With recycling, comes a slew of accessibility issues. In a survey moderated by the Recycling Partnership, over 50% of Americans felt like they did not have easy access to a recycling program. This became especially prevalent in low-income and young communities.
So, what does this mean for our PlantBottleTM introduced in 2009? That if not placed in the right bin, it will still pollute our planet. PET, while being 100% recyclable, is not biodegradable.
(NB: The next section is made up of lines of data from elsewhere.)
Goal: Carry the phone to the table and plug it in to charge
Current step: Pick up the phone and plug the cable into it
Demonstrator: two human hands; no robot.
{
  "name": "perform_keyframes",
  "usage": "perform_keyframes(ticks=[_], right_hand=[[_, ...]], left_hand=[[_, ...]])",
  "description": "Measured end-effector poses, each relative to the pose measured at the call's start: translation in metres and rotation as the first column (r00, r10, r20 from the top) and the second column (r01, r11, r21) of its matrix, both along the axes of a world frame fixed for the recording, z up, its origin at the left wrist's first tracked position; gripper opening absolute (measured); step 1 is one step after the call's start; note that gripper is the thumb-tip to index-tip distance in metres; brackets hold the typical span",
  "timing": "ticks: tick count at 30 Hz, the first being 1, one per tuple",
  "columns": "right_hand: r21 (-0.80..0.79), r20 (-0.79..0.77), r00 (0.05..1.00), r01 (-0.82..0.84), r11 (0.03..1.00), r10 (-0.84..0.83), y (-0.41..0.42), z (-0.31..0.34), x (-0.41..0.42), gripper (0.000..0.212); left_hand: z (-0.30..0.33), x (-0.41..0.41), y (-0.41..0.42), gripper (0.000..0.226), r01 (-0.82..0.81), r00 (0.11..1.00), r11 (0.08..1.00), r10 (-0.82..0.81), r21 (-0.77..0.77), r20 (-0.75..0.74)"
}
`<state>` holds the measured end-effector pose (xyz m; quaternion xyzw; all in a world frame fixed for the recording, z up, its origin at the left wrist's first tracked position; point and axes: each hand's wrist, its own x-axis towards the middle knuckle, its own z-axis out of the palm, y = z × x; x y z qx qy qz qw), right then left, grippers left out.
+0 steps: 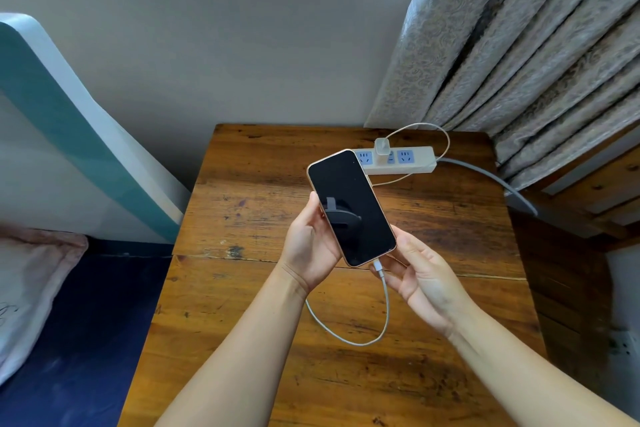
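The wooden table (263, 322) fills the lower middle of the view, its far edge against the wall, a patterned curtain (519, 45) hanging over its far right corner and a bed (83, 322) with dark blue bedding along its left edge. Near the far edge, toward the right corner, lies a white power strip (412, 165) with a white charger (382, 149) plugged into one of its sockets. From the charger a white cable (384, 315) loops past the strip's right end, passes behind the phone, and reappears in a slack curve over the middle of the table before rising to the phone's lower end. The phone (351, 208), its screen dark, is held above the middle of the table, tilted with its top toward the power strip. The left hand (311, 243) has its grip clamped on the phone's left side, thumb along the edge and fingers behind. The right hand (422, 274) is at the phone's lower right corner, its grip loosely apart, fingertips beside the cable's plug (378, 267), which sits at the phone's bottom port.
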<state>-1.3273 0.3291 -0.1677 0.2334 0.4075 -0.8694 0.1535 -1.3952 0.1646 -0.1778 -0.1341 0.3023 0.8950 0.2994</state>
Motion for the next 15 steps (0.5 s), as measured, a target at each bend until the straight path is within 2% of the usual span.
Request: perform_keyframes(ticks=[5, 15], right_hand=[[0.02, 0.024, 1.0, 0.01, 1.0, -0.01, -0.001, -0.003, 0.0, 0.028], [0.064, 0.05, 0.999, -0.004, 0.998, 0.001, 0.005, -0.005, -0.001, 0.025]], left_hand=[[-0.002, 0.001, -0.007, 0.047, 0.001, 1.0, 1.0, -0.001, 0.021, -0.018], [-0.001, -0.011, -0.02, 0.069, 0.033, 0.999, 0.999, -0.032, -0.014, 0.032]])
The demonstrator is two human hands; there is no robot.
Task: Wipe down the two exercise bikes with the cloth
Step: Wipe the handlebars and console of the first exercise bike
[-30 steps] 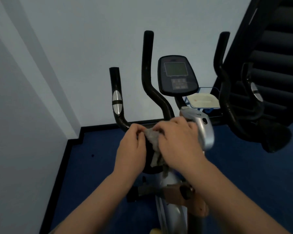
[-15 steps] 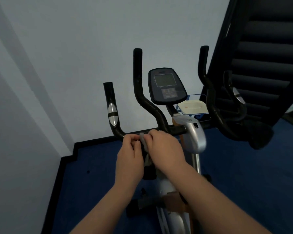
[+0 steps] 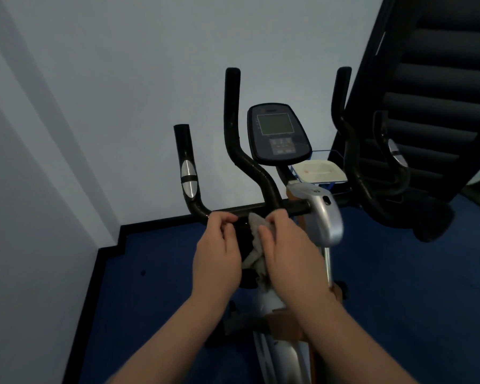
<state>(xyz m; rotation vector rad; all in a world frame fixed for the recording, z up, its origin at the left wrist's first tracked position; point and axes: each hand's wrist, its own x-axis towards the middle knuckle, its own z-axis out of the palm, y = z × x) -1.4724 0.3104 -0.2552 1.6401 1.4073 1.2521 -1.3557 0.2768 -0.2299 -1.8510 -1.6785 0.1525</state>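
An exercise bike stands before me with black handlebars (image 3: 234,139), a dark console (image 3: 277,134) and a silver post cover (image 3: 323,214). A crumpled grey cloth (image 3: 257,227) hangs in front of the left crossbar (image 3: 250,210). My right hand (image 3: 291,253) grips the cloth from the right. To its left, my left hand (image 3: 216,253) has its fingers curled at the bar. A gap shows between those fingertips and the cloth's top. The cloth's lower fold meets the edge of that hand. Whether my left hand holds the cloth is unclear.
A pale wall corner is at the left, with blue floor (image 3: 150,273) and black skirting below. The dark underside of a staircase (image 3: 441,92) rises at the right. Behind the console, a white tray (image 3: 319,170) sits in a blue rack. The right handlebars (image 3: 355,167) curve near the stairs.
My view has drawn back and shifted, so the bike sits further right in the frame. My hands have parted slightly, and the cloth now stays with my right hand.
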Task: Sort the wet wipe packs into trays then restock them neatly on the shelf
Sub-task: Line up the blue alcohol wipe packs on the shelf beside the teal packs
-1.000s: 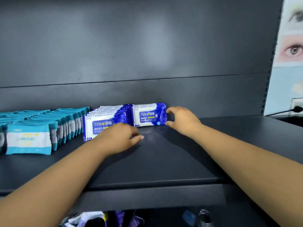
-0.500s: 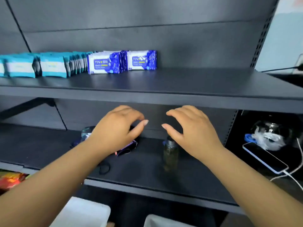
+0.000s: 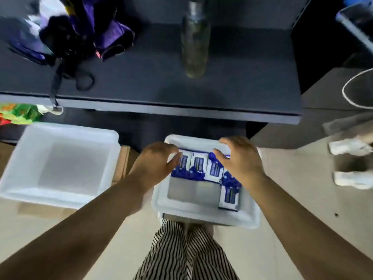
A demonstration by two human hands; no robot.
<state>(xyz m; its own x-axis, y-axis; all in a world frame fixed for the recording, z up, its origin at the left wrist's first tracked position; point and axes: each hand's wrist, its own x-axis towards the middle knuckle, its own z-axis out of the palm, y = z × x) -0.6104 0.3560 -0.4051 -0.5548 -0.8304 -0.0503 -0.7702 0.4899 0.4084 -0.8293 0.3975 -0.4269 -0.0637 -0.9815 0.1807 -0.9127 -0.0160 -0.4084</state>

The Jump to Biodegradable Products
This is why it is so exciting that Coca-Cola, albeit in Europe for now, will be moving to biodegradable packaging made from plants! They have partnered with the Paper Bottle Company, or Paboco for short. Pabaco’s mission statement declares “The purpose is to pioneer the transformation towards sustainable bottle packaging, propelled by innovation and the insight that each industry must transform and do their part for a better tomorrow.” Other big-name industry names like L’oréal and the alcohol company Absolut have partnered with Paboco as well.
Paboco offers an alternative to the 2009 PlantBottleTM because it is experimenting with plant-based PEFs, rather than PETs. PEF is a bioplastic, plastic made from a biological material, that Paboco draws out of their sustainably sourced wood. PEFs are 100% recyclable on their own, just like PETs, and can even be incorporated into the PET recycling stream. What is especially exciting about PEFs— they are more biodegradable than PETs.
With goods that eventually break down on their own if necessary, Paboco is creating a solution to wanting to enjoy consumer goods, but not wanting to contribute to the growing waste on our beautiful planet. This transition to biodegradable biochemicals is just one way that larger industries and companies can mitigate America’s recycling and litter crisis.
The Bigger Picture
While they are focusing on Europe for now, Coca-Cola is setting some ambitious sustainability goals. By 2023, they want to be using “100% recycled or renewable materials in all of its plastic bottles.”
Coca-Cola’s sustainability journey is a testament that supply drives demand. If we as consumers consistently display that we want our larger industries to be more eco-conscious, they will listen.
As a society, we have started taking note of our own carbon footprint. We are doing everything we can, but imagine the impact once we convince larger industries to take action alongside us! Let’s look out into the world. What other industries can we encourage to take responsibility?